SIGNIFICANT CHANGES IN THE STATE OF AFFAIRS
On 8 October 2013, the Company announced the appointment of Mr Galdino Claro as the Group Chief Executive Officer and Managing Director of the Company, effective 4 November 2013. Mr Claro has nearly 30 years of global executive leadership experience in the worldwide metals industry. Most recently, since July 2010, he served as Executive Vice President and Chief Executive Officer of Metals & Minerals at Harsco Corporation, a publicly traded company on the New York Stock Exchange with US$3 billion in revenues.
On 6 June 2014, the Company announced that Mr Robert Larry would step down from the position of Group Chief Financial Officer effective 21 August 2014.
There were no other significant changes in the state of affairs of the Group during the financial year not otherwise disclosed elsewhere in this report.
SIGNIFICANT EVENTS AFTER THE BALANCE SHEET DATE
On 23 July 2014, Mr Claro presented a five year strategic plan a copy of which is available on the Companys website at www.simsmm.com.
The Directors are not aware of any items, transactions or events of a material or unusual nature that have arisen since the end of the financial year which will significantly affect, or may significantly affect, the operations of the Group, the results of those operations or the state of affairs of the Group in subsequent financial years.
LIKELY DEVELOPMENTS
Information as to the likely developments in the operations of the Group is set out in the Chairman and Chief Executive Officers Reviews on pages 4 to 7 and the Operational and Financial Review on pages 8 to 30.

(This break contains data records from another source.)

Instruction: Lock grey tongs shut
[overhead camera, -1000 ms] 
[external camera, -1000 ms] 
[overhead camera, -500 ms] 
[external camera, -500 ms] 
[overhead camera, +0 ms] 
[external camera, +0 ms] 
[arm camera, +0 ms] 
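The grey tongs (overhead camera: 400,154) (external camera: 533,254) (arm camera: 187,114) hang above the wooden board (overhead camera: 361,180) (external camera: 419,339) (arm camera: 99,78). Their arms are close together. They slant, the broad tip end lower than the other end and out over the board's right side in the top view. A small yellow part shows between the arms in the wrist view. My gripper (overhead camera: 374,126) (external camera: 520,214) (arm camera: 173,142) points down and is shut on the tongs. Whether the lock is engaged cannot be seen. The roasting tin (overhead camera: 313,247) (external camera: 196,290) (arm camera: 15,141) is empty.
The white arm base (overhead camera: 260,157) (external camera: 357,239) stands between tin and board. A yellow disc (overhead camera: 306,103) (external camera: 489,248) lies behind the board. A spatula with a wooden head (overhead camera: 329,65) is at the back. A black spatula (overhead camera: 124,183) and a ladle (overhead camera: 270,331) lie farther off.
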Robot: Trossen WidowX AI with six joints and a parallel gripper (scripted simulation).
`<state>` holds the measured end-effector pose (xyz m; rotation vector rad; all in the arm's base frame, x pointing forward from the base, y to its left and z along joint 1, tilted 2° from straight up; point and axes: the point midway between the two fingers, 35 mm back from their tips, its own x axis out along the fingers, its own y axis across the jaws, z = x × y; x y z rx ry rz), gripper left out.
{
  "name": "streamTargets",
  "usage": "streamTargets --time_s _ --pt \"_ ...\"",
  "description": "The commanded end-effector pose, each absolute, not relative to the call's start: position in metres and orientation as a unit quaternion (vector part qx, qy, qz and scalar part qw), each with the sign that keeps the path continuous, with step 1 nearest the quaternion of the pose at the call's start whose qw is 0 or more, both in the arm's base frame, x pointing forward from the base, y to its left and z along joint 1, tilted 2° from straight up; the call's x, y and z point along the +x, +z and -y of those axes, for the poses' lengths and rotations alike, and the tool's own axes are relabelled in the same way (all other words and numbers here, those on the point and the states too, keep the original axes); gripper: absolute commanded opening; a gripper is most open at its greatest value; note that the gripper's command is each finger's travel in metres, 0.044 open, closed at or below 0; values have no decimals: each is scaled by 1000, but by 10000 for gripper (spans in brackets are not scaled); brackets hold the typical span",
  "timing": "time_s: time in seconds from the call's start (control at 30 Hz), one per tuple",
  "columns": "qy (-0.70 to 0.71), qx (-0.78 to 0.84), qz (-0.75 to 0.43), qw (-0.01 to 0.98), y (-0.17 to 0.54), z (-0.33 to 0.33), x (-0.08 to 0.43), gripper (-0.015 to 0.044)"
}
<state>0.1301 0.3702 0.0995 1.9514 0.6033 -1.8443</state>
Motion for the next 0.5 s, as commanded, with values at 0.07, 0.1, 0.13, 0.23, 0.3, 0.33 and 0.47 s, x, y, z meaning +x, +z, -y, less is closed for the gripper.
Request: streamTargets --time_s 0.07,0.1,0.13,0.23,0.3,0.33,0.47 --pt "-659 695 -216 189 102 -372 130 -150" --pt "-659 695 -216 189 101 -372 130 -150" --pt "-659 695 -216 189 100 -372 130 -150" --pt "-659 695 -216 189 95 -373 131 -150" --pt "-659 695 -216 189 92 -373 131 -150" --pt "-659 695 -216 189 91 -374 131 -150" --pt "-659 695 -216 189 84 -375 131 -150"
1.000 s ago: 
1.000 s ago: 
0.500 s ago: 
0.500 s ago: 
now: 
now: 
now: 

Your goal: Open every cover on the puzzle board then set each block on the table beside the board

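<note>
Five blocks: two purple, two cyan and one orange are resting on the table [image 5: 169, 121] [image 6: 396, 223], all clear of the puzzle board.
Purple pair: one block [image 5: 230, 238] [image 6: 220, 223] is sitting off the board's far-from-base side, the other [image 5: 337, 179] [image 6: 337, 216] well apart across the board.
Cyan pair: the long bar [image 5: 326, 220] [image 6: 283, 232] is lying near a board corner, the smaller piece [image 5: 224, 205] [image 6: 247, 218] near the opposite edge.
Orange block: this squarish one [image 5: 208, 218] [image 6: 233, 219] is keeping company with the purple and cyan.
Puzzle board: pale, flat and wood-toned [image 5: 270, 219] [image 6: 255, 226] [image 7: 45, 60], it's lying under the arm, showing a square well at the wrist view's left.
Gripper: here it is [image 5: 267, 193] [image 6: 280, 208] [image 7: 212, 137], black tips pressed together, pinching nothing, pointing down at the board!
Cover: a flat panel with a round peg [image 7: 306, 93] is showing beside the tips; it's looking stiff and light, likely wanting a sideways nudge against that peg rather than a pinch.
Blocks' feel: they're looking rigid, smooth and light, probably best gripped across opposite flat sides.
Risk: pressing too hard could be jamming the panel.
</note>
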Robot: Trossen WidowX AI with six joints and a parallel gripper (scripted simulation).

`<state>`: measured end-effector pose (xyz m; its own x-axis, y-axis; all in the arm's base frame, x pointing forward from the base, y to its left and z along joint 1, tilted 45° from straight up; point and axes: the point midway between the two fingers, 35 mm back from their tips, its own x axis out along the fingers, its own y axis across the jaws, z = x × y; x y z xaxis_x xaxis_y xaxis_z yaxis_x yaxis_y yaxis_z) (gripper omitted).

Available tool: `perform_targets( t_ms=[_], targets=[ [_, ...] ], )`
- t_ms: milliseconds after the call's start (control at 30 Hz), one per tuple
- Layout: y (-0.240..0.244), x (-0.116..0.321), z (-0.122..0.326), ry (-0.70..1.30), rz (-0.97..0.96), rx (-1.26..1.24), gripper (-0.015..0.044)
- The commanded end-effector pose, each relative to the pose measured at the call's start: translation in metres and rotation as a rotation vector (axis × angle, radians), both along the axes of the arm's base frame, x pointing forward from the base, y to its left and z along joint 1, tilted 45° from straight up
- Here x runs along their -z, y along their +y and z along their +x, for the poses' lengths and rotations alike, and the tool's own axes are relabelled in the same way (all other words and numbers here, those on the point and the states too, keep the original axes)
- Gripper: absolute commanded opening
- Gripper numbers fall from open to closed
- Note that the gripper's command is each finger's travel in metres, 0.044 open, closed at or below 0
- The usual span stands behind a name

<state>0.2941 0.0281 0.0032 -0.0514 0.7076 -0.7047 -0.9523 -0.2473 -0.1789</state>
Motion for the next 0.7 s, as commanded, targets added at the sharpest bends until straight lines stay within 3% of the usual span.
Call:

Further information on likely developments in the operations of the Group and the expected results of operations in subsequent financial years have not been included in this annual financial report because the Directors believe it would be likely to result in unreasonable prejudice to the Group.
ENVIRONMENTAL REGULATION
The Group is subject to environmental regulations and reporting requirements in Australia as well as other countries in which it operates. The Group has operating licenses and consents in place at each of its operating sites as prescribed by relevant environmental laws and regulations in each respective location and comprehensive environmental management systems and audit procedures to support compliance. Further information on the consolidated entitys performance in respect of environmental regulation is set out in the Operational and Financial Review on pages 8 to 30 and our Annual Sustainability Report.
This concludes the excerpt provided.